Diante dos chamados fenômenos climáticos extremos, já ficou entendido
que, se é impossível evitá-los, o melhor a fazer é tomar medidas de
precaução. É óbvio, mas não se aplica às secas no Nordeste. Mesmo que o
conhecimento humano na meteorologia tenha avançado bastante, e seja
possível fazer previsões com grande antecedência, a cíclica falta de
chuvas na região parece sempre apanhar governos de surpresa.
Deve-se
reconhecer que a atual seca, considerada a pior dos últimos 50 anos,
demonstra grande poder de destruição de plantações e rebanhos. Mas ela
já constava há tempos dos mapas de previsão dos especialistas.
Não
surpreende que o aparato burocrático criado para tratar de questões
como esta se mostre lento, incapaz de formular e executar projetos no
ritmo exigido pelos problemas. É uma característica do Estado. E quando
formula, não executa.
O exemplo gritante é o projeto de transposição de águas do Rio São
Francisco para irrigar o agreste. Discutido já na monarquia, na corte de
D. Pedro II, o empreendimento sempre foi centro de intenso conflito
político regional, até que, no segundo governo Lula, com Ciro Gomes no
Ministério da Integração Nacional, o que estava nas pranchetas começou a
se tornar realidade. Não por muito tempo. Mesmo com a participação de
destacamentos de engenharia do Exército, frentes de trabalho foram
paralisadas por falta de pagamento. Canais já construídos se
deterioraram. Perda de tempo e dinheiro.
Em Brasília, gosta-se
muito de falar em “obras estruturantes”. Pois esta é uma, e não recebeu a
prioridade merecida. Venceu a tradição de se gastar mais na atenuação
dos efeitos da seca — carros-pipa, Bolsa Estiagem etc. — do que em
projetos de largo alcance. (Também é assim na Serra Fluminense.)
Levantamento
da ONG Contas Abertas constatou que, no ano passado, o programa Oferta
de Água, do qual constam a construção de barragens, adutoras e a
transposição do São Francisco, aparecia no Orçamento com uma dotação de
R$ 3,4 bilhões.
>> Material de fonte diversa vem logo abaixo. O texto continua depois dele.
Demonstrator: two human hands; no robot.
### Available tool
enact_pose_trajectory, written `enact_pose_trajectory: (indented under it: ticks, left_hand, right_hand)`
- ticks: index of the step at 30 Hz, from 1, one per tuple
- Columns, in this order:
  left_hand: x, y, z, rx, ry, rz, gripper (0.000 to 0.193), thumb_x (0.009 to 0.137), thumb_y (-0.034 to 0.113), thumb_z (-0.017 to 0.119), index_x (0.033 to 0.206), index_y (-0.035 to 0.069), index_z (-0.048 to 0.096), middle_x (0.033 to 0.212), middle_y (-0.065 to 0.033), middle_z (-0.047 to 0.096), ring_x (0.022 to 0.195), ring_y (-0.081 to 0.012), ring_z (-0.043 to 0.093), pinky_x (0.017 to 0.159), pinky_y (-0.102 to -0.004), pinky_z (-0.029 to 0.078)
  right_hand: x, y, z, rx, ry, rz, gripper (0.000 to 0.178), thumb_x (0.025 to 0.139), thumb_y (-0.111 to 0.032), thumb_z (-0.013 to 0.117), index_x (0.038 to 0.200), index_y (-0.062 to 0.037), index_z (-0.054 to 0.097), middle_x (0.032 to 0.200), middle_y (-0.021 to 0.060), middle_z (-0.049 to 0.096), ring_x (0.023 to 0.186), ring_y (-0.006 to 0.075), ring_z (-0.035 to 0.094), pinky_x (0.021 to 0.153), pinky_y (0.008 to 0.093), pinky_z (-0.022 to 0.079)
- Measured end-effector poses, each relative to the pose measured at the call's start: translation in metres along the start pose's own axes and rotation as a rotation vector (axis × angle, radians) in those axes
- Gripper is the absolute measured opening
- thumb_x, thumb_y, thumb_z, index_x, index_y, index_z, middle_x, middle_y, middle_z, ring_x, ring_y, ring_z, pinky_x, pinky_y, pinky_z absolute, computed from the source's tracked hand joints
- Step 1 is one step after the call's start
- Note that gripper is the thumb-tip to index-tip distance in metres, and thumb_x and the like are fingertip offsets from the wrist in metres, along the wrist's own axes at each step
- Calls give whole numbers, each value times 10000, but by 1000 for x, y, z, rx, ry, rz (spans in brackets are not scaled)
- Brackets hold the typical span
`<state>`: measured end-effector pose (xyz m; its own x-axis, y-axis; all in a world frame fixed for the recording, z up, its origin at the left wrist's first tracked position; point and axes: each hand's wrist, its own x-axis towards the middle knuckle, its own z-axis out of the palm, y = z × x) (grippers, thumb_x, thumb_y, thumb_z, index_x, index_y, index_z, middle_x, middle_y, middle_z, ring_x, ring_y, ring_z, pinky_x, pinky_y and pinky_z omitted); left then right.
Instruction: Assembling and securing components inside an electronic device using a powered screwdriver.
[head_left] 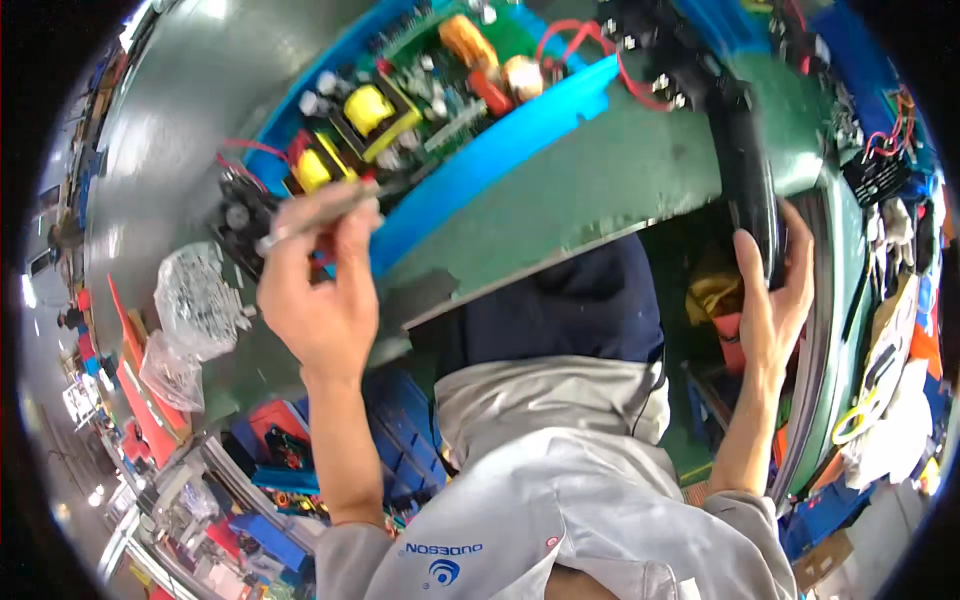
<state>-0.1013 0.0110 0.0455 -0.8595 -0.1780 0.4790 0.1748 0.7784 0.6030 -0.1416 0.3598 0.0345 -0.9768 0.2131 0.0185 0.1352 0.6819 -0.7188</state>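
My left hand (325, 280) is closed in a pinch on a slim, flat, greyish strip (325, 213), too blurred to tell its kind. It hovers by the near left end of an open blue housing (490, 152). Inside lies a green circuit board with yellow-wound transformers (370, 108), an orange part (467, 42) and red wires. At the right table edge, my right hand (775, 300) wraps round the near end of a long black bar-shaped part (745, 150). Its far end carries small metal pieces, with red wires (640, 90) close by.
A dark component (240, 215) sits left of the housing, near clear plastic bags (195, 300). The green tabletop's front edge (540, 268) runs before my lap. More boards and wires (880, 145) lie at far right, with yellow-handled scissors (855, 420) below. Blue bins (400, 430) stand underneath.
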Motion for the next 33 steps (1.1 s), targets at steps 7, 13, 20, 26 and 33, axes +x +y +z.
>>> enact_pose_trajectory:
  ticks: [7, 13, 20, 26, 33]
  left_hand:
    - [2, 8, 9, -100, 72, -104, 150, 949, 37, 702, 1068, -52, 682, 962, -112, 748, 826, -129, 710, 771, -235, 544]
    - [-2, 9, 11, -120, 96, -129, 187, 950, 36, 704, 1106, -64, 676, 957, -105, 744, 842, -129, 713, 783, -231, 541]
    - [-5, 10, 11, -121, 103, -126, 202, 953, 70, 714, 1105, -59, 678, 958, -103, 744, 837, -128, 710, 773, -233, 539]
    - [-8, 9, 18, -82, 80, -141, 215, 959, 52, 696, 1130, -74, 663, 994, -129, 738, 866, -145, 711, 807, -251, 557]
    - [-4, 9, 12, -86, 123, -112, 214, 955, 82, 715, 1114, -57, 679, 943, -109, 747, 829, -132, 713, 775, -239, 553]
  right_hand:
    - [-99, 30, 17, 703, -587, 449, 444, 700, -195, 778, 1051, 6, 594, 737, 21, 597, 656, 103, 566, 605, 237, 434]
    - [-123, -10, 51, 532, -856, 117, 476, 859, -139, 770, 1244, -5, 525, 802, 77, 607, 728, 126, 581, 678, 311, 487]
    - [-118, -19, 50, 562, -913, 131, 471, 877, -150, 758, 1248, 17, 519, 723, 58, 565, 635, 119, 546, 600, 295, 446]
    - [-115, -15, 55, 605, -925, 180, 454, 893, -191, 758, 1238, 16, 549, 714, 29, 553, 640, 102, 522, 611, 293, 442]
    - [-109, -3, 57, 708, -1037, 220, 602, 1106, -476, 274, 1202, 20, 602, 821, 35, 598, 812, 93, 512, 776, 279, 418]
Porém, foi empenhado apenas R$ 1,9 bilhão, e gastos, de
fato, R$ 406,9 milhões.
Quer dizer, obras para reter e transportar
água no atacado ficam em segundo plano, enquanto o varejo dos
carros-pipa deslocados para encher cisternas de quintal, entre outras
ações fáceis de serem capitalizadas pelo coronelismo político, leva a
parte do leão do dinheiro público.
A esta altura, não resta mesmo
muito mais a fazer além de assistir as pessoas. Mas esta seca deveria
servir de marco zero no enfrentamento da questão. Já existe conhecimento
suficiente para se formular um programa sério, com metas de curto,
médio e longo prazos, para enfrentar a seca. Teria, porém, de ser um
projeto de Estado, não só de governos.